Course schedule/Objectives
| Course schedule | Objectives | |
|---|---|---|
| Class 1 | Vector Analysis Basics: Vectors, scalars, vector spaces, inner and outer products, vector-valued functions, complex functions (Utsumi) |
Understand vectors, scalars, vector spaces, inner and outer products, complex numbers and complex planes, etc. |
| Class 2 | Scalar and vector fields (1): Examples of scalar and vector fields, gradient vector (grad) of scalar fields, differentiation of complex functions (Utsumi) |
Understand examples of scalar and vector fields, gradient vectors (grad) of scalar fields, differentiation of complex functions, and regular functions, etc. |
| Class 3 | Scalar and vector fields (2): Gradient of scalar fields, divergence of vector fields, rotation of vector fields, differentiation of complex functions (Utsumi) |
Understand the gradient vector (grad) of a scalar field, the divergence (div) and rotation (rot f) of a vector field, and the Cauchy-Riemann equations. |
| Class 4 | Line integrals and area integrals (1): Line integrals of scalar and vector fields, line integrals of complex functions (Utsumi) |
Understand line integrals of scalar and vector fields, and line integrals of complex functions. |
| Class 5 | Line integrals and area integrals (2): Area integrals of scalar and vector fields (Utsumi) |
Understand the area of scalar and vector fields. |
| Class 6 | Line integrals and area integrals (3): Gauss' divergence theorem (Utsumi) |
Understand Gauss's divergence theorem. |
| Class 7 | Line integrals and area integrals (4): Stokes' theorem, Green's theorem, integration of complex functions (Utsumi) |
Understand Stokes' theorem, Green's theorem, and analysis using the integral of complex functions. |
| Class 8 | Checking understanding of vector analysis (lessons 1-7) |
Checking understanding of vector analysis (lessons 1-7) |
| Class 9 | Application of complex analysis (Maruyama) |
Understand basic theorems of complex analysis and infinite integral using complex analysis. |
| Class 10 | Fourier integral and its properties (Maruyama) |
Understand definition of Fourier series and its mathematical properties. |
| Class 11 | Mathematical properties of Fourier series (Maruyama) |
Understand mathematical properties and applications of Fourier series |
| Class 12 | Formulation of partial differential equation (Maruyama) |
Understand examples of partial differential equation and its physical background. |
| Class 13 | Wave equation and its solution method (Maruyama) |
Understand formulation and solution of wave equation. |
| Class 14 | Diffusion equation and method of separation of variables (Maruyama) |
Understand diffusion equation and its solution using method of separation of variables. |
| Class 15 | Examination on Fourier transform and partial differential equation (lessons 9-14) |
Examination on Fourier transform and partial differential equation |
Study advice (preparation and review)
To enhance effective learning, students are encouraged to spend approximately 100 minutes preparing for class and another 100 minutes reviewing class content afterwards (including assignments) for each class.

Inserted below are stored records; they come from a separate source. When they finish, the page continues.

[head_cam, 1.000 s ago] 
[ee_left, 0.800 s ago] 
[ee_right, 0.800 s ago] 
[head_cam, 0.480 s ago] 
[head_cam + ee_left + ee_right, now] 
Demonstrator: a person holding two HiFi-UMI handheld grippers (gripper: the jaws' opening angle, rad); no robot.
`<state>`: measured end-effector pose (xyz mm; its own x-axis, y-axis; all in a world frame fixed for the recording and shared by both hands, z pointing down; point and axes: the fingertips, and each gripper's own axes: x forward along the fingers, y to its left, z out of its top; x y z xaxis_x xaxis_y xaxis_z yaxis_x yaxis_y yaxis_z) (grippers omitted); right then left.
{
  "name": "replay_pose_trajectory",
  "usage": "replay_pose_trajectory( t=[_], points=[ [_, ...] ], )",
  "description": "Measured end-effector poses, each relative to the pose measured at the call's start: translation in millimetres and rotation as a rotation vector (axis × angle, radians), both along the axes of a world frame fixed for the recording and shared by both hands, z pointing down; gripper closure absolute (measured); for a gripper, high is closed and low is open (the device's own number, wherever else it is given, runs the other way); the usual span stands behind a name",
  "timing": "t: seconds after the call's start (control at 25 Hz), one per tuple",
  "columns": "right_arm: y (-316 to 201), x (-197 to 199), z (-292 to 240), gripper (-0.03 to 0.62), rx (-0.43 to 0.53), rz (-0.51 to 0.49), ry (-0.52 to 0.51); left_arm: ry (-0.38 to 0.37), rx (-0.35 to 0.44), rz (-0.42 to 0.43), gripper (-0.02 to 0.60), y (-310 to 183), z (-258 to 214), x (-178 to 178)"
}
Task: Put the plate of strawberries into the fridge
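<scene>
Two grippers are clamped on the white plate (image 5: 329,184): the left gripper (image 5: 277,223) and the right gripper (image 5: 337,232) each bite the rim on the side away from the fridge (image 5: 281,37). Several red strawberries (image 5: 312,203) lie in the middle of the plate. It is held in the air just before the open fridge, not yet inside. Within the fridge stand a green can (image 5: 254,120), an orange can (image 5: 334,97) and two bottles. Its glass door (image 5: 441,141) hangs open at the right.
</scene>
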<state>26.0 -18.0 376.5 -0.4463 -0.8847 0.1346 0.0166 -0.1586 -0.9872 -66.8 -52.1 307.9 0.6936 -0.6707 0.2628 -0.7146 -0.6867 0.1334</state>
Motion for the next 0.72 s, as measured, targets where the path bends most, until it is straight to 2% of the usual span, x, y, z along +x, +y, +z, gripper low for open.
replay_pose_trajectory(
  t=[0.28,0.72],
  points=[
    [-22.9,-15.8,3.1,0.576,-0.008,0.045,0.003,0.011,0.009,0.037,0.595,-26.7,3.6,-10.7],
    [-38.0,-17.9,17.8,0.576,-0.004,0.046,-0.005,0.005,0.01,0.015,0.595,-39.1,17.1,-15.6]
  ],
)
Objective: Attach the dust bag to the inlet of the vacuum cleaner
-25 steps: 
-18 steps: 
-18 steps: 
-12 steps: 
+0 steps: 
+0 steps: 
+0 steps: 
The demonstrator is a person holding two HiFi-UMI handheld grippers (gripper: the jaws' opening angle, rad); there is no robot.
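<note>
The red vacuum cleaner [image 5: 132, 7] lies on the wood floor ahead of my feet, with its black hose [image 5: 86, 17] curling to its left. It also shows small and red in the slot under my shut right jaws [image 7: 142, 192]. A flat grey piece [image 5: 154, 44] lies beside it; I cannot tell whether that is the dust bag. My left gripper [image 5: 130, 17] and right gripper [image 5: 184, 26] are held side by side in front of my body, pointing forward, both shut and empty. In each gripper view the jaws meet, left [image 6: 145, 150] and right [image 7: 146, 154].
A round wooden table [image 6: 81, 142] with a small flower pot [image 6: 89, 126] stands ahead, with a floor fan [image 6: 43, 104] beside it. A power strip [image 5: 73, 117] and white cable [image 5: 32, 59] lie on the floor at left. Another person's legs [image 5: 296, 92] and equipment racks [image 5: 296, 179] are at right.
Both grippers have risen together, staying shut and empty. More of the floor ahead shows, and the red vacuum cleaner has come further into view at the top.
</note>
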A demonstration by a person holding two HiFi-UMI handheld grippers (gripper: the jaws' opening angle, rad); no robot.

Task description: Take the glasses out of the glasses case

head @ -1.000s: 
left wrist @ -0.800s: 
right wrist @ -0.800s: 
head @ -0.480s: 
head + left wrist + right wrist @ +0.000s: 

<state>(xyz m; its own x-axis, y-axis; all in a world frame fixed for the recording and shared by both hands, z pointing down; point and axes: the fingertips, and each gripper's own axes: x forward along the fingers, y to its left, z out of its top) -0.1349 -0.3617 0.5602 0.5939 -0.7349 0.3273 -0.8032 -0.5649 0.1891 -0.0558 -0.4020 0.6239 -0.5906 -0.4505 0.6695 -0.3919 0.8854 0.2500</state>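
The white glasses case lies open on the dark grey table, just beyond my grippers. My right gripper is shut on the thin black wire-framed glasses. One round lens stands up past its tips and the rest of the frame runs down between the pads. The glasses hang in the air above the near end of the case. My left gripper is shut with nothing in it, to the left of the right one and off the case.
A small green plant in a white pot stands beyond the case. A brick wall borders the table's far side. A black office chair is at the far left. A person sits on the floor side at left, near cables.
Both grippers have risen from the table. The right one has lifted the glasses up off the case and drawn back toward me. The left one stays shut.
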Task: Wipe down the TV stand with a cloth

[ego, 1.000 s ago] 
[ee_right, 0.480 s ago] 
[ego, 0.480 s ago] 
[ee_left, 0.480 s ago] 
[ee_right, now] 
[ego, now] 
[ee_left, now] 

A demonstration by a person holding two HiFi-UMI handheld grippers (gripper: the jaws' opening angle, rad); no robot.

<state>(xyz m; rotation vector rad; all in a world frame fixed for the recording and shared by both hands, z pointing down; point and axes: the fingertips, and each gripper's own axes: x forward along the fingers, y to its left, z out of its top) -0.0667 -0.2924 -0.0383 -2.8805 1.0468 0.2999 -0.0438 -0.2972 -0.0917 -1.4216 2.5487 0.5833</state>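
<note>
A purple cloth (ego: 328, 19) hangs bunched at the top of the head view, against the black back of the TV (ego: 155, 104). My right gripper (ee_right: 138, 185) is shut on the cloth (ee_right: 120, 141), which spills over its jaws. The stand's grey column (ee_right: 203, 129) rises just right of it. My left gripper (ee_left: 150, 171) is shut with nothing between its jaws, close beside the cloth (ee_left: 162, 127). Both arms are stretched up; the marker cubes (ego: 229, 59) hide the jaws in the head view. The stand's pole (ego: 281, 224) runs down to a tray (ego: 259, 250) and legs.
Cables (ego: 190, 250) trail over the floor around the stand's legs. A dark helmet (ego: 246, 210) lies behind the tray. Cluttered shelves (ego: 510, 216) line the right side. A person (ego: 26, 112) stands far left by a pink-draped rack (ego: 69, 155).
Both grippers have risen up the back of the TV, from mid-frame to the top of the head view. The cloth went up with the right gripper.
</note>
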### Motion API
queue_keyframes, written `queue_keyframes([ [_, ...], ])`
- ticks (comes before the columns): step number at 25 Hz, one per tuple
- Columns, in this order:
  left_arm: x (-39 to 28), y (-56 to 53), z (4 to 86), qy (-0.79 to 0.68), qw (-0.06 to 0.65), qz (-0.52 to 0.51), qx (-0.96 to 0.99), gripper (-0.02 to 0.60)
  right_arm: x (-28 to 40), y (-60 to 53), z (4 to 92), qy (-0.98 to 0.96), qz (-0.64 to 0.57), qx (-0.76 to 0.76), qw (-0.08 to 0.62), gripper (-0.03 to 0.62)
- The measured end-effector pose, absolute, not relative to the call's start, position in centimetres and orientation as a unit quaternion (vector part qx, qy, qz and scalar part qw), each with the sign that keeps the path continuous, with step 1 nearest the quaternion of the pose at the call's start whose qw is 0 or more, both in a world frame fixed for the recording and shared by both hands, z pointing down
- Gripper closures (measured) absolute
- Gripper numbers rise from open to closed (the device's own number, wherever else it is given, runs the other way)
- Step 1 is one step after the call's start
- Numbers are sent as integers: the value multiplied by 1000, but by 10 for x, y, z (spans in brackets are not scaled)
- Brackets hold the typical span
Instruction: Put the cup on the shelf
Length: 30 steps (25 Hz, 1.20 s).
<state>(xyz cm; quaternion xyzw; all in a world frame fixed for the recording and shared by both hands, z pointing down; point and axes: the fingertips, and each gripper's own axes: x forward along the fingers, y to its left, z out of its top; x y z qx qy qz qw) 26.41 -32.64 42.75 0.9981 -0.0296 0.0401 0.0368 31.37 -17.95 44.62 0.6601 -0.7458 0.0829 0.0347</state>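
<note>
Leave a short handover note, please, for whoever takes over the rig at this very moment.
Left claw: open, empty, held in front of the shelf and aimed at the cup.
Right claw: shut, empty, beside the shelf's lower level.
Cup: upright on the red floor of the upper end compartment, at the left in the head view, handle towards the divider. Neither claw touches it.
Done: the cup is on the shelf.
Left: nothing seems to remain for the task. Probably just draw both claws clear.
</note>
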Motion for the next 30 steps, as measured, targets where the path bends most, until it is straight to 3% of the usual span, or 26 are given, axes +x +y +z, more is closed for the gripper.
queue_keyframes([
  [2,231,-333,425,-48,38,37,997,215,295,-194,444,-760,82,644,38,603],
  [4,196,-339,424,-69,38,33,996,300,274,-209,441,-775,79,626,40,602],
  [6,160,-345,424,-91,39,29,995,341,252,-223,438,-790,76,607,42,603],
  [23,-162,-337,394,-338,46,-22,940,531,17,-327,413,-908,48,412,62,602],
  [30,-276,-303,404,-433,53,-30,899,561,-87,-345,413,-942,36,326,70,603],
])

They should do so by referring to textbooks and other course material.
Textbook(s)
Kreyszig, E., 2011, Advanced Engineering Mathematics, 10th edition, John Wiley, New York.
Material will be distributed where necessary (Utsumi, Maruyama)
Reference books, course materials, etc.
Material will be distributed where necessary (Utsumi)
Evaluation methods and criteria
Students' knowledge of the topics on this course, and their ability to apply them to problems will be assessed.
exercises (final exam) 35%, homework 15% (Maruyama)
exercises (final exam) 35%, homework 15%. (Utsumi)
Related courses
- CVE.A210 : Structural Dynamics in Civil Engineering
- CVE.M202 : Basic Mathematics for System Science
- CVE.B201 : Hydraulics I
- CVE.B202 : Hydraulics II
Prerequisites
not specially.
Other
Depending on the progress of the lectures and exercises, the schedule may be changed and make-up lectures may be given.